→ **Exercise aim**:
Word for word, restate the lines from the start of the data below through the line containing "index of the".
====
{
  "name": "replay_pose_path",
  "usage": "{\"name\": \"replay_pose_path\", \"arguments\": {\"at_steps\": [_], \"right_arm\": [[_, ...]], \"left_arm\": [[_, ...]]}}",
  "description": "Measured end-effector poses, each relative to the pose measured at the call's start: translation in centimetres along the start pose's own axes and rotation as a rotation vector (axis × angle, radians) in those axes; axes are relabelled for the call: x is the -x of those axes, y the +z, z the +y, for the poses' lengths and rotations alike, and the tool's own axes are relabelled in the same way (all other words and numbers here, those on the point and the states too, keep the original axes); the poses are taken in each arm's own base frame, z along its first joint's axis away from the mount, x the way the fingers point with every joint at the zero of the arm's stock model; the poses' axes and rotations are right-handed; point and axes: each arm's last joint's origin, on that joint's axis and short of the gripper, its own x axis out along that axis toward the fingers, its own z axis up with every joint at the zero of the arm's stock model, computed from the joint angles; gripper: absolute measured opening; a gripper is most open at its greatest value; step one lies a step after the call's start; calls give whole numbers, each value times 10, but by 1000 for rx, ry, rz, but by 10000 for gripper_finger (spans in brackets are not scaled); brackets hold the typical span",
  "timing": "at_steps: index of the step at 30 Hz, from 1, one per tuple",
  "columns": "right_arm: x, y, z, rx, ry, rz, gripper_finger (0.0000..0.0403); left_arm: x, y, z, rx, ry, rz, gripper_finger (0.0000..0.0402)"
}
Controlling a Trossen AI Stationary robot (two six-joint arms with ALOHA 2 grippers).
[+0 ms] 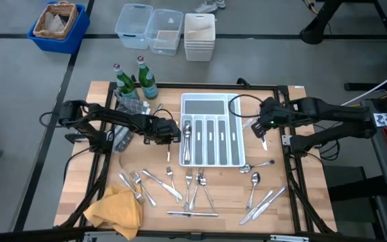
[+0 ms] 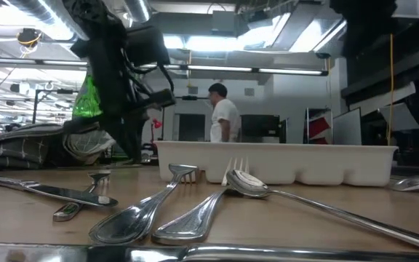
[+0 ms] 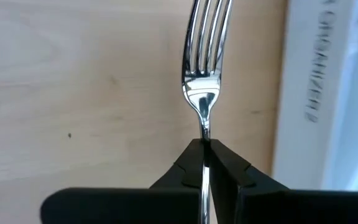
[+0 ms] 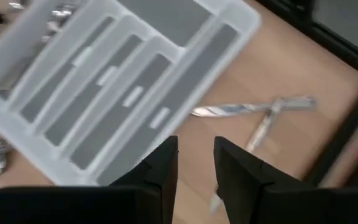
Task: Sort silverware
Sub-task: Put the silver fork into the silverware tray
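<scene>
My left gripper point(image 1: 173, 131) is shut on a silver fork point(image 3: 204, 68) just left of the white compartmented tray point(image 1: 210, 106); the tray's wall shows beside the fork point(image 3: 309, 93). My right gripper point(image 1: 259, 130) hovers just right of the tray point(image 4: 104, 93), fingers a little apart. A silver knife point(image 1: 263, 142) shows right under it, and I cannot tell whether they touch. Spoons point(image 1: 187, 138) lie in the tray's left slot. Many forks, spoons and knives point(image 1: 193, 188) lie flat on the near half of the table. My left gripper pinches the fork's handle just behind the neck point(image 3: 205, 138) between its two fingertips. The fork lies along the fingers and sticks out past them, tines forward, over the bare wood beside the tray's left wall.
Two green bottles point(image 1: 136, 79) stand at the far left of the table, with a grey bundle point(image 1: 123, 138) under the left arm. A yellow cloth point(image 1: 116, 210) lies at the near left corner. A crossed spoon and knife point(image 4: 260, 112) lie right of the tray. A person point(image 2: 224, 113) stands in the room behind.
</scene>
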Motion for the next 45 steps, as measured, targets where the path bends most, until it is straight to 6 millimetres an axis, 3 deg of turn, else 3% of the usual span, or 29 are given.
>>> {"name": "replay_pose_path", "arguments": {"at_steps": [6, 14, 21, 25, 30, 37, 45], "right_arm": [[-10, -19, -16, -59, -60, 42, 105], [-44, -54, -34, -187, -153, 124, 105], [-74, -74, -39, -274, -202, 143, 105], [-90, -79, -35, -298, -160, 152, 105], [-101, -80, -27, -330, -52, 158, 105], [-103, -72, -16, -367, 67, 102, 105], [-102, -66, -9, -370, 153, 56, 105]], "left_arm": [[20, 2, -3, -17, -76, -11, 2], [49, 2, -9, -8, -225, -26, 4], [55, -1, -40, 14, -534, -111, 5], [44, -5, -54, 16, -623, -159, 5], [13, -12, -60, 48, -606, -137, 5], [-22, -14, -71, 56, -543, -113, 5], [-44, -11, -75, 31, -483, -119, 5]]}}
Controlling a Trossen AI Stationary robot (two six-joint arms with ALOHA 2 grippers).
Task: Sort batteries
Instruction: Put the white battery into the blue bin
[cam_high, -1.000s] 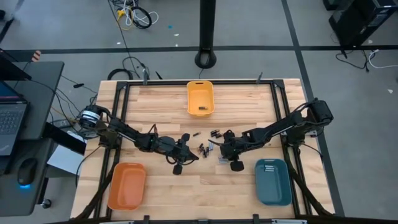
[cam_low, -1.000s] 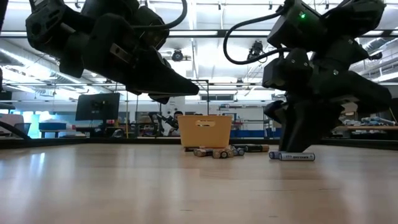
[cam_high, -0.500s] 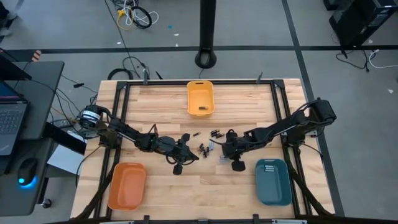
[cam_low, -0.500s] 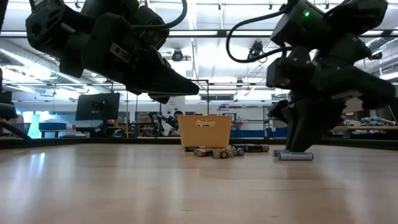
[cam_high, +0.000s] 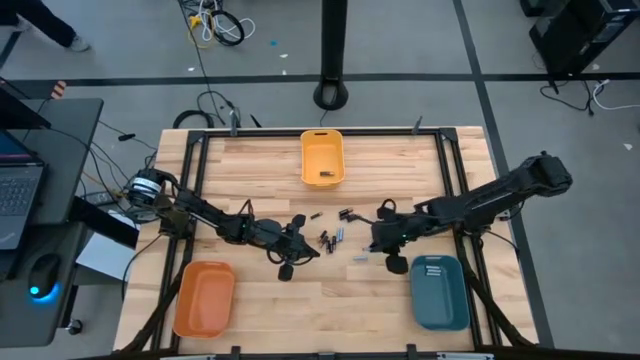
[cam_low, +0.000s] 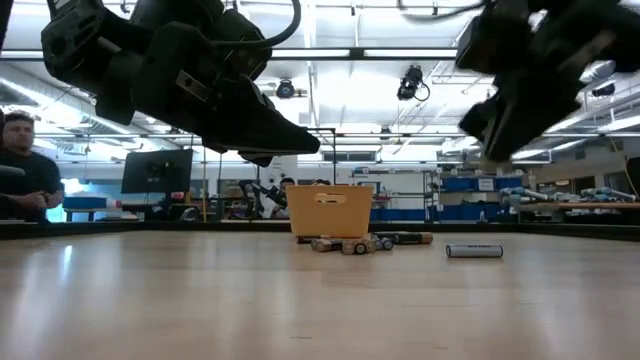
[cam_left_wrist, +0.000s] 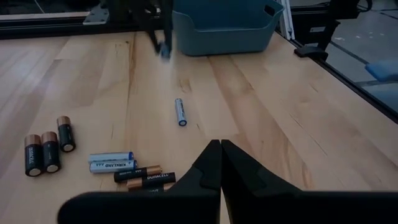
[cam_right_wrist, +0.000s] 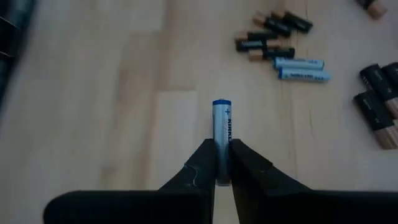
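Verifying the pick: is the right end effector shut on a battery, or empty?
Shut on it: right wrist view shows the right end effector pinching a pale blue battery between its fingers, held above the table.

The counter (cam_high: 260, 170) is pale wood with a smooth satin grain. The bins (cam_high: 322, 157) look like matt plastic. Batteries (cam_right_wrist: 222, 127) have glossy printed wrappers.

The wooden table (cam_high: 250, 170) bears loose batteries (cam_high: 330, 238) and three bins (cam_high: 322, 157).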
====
→ **Solution to the problem**:
{
  "name": "replay_pose_path",
  "usage": "{\"name\": \"replay_pose_path\", \"arguments\": {\"at_steps\": [_], \"right_arm\": [[_, ...]], \"left_arm\": [[_, ...]]}}",
  "description": "Measured end-effector poses, each relative to the pose measured at the call's start: translation in centimetres along the start pose's own axes and rotation as a rotation vector (axis × angle, radians) in those axes; axes are relabelled for the call: x is the -x of those axes, y the +z, z the +y, for the poses' lengths and rotations alike, and the tool's own axes are relabelled in the same way (all other words and numbers here, those on the point and the states too, keep the original axes); the poses are taken in each arm's own base frame, z along its first joint's axis away from the mount, x the way the fingers point with every joint at the zero of the arm's stock model; the poses' axes and rotations are right-handed; point and axes: each arm's last joint's origin, on that joint's axis and short of the gripper, its own x axis out along that axis toward the fingers, its own z axis up with every joint at the zero of the arm's stock model, computed from the joint angles; gripper: absolute measured opening; a gripper is most open at its greatest value; step one lies a step after the call's start; calls give whole numbers, each value times 10, but by 1000 for rx, ry, rz, but by 10000 for gripper_finger (spans in brackets are not scaled); brackets hold the typical span",
  "timing": "at_steps: index of the step at 30 Hz, from 1, one per tuple",

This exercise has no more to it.